A side: There But For Fortune, Skye Boat Song, Geordie, Portland Town , Wild Rover
B side: Quando Eu Era Pequenina, California Dreaming, Tumbalalaika, Wayfaring Stranger, Turn, Turn, Turn
Another release from around the same time is a 7” EP, the self-titled “Chelmsford County High School”.
A Side: Choir - Elizabeth I And II (Arranged By Geoffrey Russell-Smith, Written By George Hall); Madrigal Ensemble - To A Butterfly (Written By Christine Wright, William Wordsworth)
B Side: Instrumental Ensemble – Romance (Written By Christine Wright; Madrigal Ensemble (Credil Songe, Written By Anon, Written By Elizabeth Bungay)
1971: Former headmistress Miss Bancroft dies. School now accommodated 670 pupils, 40 full-time staff, 13 part-time staff, 2 Deputy Headmistresses and 2 Senior Mistresses.
ANDREWS – HUGHES. North Wales Weekly News, 19th August 1971
The wedding took place at St. Michael’s Parish Church, Abergele, on Saturday, of Miss Suzanne M. Hughes, daughter of Peggy Gwendolyn Margaret Hughes of Swaythling, Nentydd Roade, Abergele, and Mr. Christopher Boyce Andrews, son of Mr. and Mrs. Harold Andrews, 26 Eastover, Langport, Somerset . . . the bride is to take up an appointment as economics teacher at the Girls’ County High School in Chelmsford, Essex, next month. The bridegroom is to take up a post as a history teacher in Essex.

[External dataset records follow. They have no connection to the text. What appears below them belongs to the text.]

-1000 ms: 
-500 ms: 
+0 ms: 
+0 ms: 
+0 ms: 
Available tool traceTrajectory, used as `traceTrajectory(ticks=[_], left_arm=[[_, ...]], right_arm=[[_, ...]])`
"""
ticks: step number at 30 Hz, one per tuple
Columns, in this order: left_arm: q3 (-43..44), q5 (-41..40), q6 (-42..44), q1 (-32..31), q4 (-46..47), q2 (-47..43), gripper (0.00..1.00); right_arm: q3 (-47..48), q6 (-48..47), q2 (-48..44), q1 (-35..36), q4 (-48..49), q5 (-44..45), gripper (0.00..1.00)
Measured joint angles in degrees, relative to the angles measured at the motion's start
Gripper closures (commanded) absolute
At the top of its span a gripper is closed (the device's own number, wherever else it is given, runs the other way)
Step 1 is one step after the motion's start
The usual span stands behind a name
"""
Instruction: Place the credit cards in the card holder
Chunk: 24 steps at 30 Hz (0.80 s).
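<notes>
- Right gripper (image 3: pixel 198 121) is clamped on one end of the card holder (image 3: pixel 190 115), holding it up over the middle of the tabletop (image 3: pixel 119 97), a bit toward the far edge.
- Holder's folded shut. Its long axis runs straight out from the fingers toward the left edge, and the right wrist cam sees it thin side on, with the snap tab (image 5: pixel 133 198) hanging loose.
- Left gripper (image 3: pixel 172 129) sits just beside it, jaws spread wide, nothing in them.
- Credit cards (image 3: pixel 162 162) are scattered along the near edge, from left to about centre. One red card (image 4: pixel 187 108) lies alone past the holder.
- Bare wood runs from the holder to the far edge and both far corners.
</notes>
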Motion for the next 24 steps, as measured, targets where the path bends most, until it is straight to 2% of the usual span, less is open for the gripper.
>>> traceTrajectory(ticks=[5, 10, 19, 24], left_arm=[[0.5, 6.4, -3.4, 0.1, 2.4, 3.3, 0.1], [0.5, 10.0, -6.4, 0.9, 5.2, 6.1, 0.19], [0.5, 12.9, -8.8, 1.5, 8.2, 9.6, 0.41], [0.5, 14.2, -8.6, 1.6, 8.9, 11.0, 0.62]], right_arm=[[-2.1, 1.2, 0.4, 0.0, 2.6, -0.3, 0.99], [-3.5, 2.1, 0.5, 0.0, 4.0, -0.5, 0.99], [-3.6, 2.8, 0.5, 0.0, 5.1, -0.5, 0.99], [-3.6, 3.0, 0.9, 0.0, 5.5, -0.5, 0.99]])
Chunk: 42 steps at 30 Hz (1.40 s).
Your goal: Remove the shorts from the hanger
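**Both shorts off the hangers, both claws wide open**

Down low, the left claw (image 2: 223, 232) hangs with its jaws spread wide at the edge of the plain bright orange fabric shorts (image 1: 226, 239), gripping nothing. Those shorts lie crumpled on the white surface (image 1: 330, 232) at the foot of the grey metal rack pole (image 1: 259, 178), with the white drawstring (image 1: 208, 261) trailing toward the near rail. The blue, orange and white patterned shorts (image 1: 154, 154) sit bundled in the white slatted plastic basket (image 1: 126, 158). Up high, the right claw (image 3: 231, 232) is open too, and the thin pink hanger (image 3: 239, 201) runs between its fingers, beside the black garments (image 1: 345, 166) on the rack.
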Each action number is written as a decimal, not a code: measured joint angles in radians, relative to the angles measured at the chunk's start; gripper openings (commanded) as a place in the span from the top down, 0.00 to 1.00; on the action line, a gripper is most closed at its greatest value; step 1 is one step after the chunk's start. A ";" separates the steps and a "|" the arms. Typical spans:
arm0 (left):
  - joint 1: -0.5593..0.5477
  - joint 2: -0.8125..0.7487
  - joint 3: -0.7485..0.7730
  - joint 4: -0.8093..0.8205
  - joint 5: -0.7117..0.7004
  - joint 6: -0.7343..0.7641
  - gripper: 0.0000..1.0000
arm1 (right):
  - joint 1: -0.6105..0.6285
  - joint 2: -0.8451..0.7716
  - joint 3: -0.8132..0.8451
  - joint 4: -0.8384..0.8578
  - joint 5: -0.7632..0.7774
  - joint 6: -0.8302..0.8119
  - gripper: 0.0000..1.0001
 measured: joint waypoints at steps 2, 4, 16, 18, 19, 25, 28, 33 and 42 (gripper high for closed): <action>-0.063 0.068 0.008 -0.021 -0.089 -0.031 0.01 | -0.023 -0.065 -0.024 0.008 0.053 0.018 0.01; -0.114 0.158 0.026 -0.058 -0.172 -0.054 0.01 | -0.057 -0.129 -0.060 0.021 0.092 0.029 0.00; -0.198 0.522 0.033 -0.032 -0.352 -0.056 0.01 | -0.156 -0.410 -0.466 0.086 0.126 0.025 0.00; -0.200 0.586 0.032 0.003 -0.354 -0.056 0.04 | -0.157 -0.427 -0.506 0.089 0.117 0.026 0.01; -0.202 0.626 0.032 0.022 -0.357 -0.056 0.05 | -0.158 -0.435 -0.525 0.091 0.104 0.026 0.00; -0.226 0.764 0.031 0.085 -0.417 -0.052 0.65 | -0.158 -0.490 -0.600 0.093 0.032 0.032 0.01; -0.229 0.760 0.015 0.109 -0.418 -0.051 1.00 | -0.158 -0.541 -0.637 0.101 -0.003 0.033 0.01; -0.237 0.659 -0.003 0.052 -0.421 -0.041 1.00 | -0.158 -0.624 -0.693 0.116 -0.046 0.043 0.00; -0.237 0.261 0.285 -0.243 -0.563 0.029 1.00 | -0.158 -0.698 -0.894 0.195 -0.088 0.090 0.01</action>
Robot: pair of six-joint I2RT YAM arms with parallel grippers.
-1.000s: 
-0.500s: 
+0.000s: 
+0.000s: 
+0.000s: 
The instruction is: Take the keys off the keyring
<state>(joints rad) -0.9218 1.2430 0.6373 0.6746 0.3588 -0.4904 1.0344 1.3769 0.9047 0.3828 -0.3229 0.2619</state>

1972: Deputy Head Miss Johnson retires.
1973: Miss Cramphorn dies. Chairman of Governors is Mrs J Galbraith.
1974: School continues the tradition of tree-planting: The Old Girls; Association plants trees in memory of Miss Vernon Harcourt, Miss Bancroft and Miss Cramphorn, all of whom had played important parts in the history of CCHS.
1975: School acquires No 120 Broomfield Road and converts most of it to teaching rooms. Upper Sixth "form rooms" move into it. There is also an Upper Sixth Common Room.
1976: There are already concerns that government policies would result in CCHS becoming a comprehensive school or moving from its location to merge with a comprehensive school. Mr Hodge retires. (I join CCHS as a First Former)
1977: Queen's Silver Jubilee and CCHS's 70th Anniversary. There was a school "Cavalcade" to celebrate; this included portrayals of life throughout the history of the school, from an Edwardian family evening around the piano to the (then) modern day.
1978: Due to government policies, the selective education system was under threat. The school fought for its future and at one point looked set to be acquired by the Church of England and become a mixed Church of England Comprehensive. Many pupils wrote to the Chelmsford MP (Norman St John Stevas) - not a boilerplate "fill in the blanks" type letter, but heartfelt individual letters as to why the school was important. Former Deputy head and one-time Acting Head Miss McKenna dies.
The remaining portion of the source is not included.